Find and replace long words in an NSString? [close

2020-02-13 08:09发布

问题:

It's difficult to tell what is being asked here. This question is ambiguous, vague, incomplete, overly broad, or rhetorical and cannot be reasonably answered in its current form. For help clarifying this question so that it can be reopened, visit the help center.
Closed 6 years ago.

I'm trying to write a method that will search an NSString, determine if an individual word within the string is over 6 characters long and replace that word with some other word (something arbitrary like 'hello').

I am starting with a long paragraph and I need to end up with a single NSString object whose format and spacing has not been affected by the find and replace.

回答1:

Why another answer?

There are a couple of subtle problems with the simple solutions using componentsSeparatedByString::

  1. Punctuation is not handled as word delimiters.
  2. Whitespace other that the space character (newline, tab) is simply dropped.
  3. On long strings a lot of memory is wasted.
  4. It's slow.

Example

Assuming a substitution word of "–" a string like ...

“Essentially,” the D.H.C. concluded,
”bokanovskification consists of a series of arrests of development.”

... would result in ...

– the D.H.C. – – of a series of – of –

... while the correct output would be:

“–,” the D.H.C. –,
”– – of a series of – of –.”

Solution

Fortunately there's a much better, yet simple solution in Cocoa: -[NSString enumerateSubstringsInRange:options:usingBlock:]
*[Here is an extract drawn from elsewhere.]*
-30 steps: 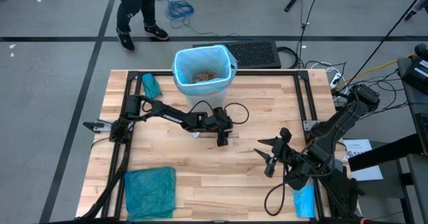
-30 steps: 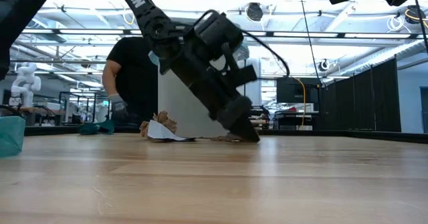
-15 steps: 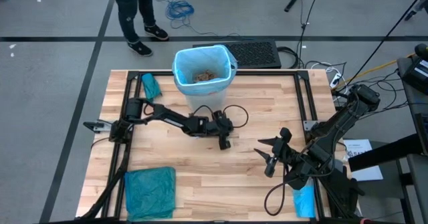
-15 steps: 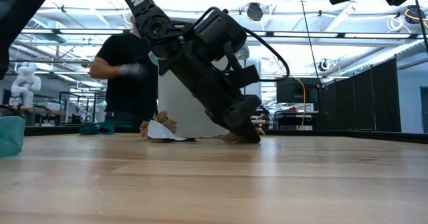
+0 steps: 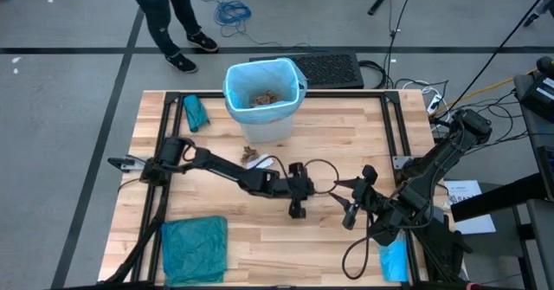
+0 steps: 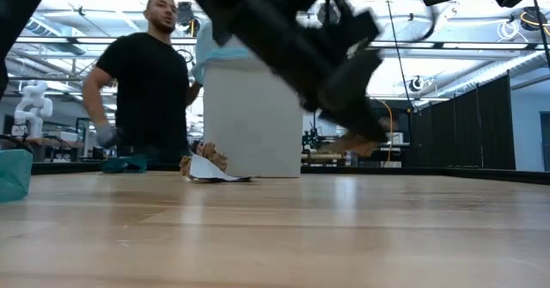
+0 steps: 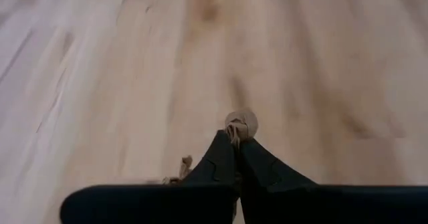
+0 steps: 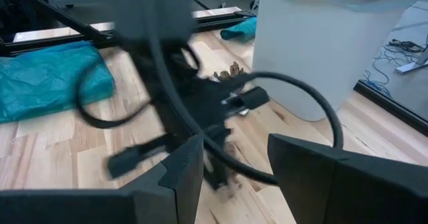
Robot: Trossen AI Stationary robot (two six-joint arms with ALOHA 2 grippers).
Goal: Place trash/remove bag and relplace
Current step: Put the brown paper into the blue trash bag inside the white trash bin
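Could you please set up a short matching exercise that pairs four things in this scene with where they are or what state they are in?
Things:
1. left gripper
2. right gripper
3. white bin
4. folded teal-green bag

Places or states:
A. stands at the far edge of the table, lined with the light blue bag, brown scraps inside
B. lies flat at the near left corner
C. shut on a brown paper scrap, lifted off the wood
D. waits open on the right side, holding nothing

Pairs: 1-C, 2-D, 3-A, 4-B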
It provides fast iteration over substrings defined by the options argument. One possibility is the NSStringEnumerationByWords which enumerates all substrings that are actually real words (in the current locale). It even detects individual words in languages that don't use delimiters (spaces) to separate words, like japanese.

Comparing Solutions

Here's a simple demo project that works on the jargon file (1.6 MB, 237,239 words). It compares three different solutions:

  1. componentsSeparatedByString: 270 ms
  2. enumerateSubstringsInRange: 125 ms
  3. stringByReplacingOccurrencesOfString, as described by @Monolo: 200 ms

Implementation

The core of it is the replacement loop:

NSMutableString *result = [NSMutableString stringWithCapacity:[originalString length]];
__block NSUInteger location = 0;
[originalString enumerateSubstringsInRange:(NSRange){0, [originalString length]}
                                   options:NSStringEnumerationByWords | NSStringEnumerationLocalized | NSStringEnumerationSubstringNotRequired
                                usingBlock:^(NSString *substring, NSRange substringRange, NSRange enclosingRange, BOOL *stop) {

                                    if (substringRange.length > maxChar) {
                                        NSString *charactersBetweenLongWords = [originalString substringWithRange:(NSRange){ location, substringRange.location - location }];
                                        [result appendString:charactersBetweenLongWords];
                                        [result appendString:replaceWord];
                                        location = substringRange.location + substringRange.length;
                                    }

                                }];
[result appendString:[originalString substringFromIndex:location]];

Caveat

As pointed out by Monolo the proposed code uses NSString's length to determine the number of characters of a word. That's a questionable approach, to say the least. In fact a string's length specifies the number of code fragments used to encode the string, a value that often defers from what a human would assume the number of characters.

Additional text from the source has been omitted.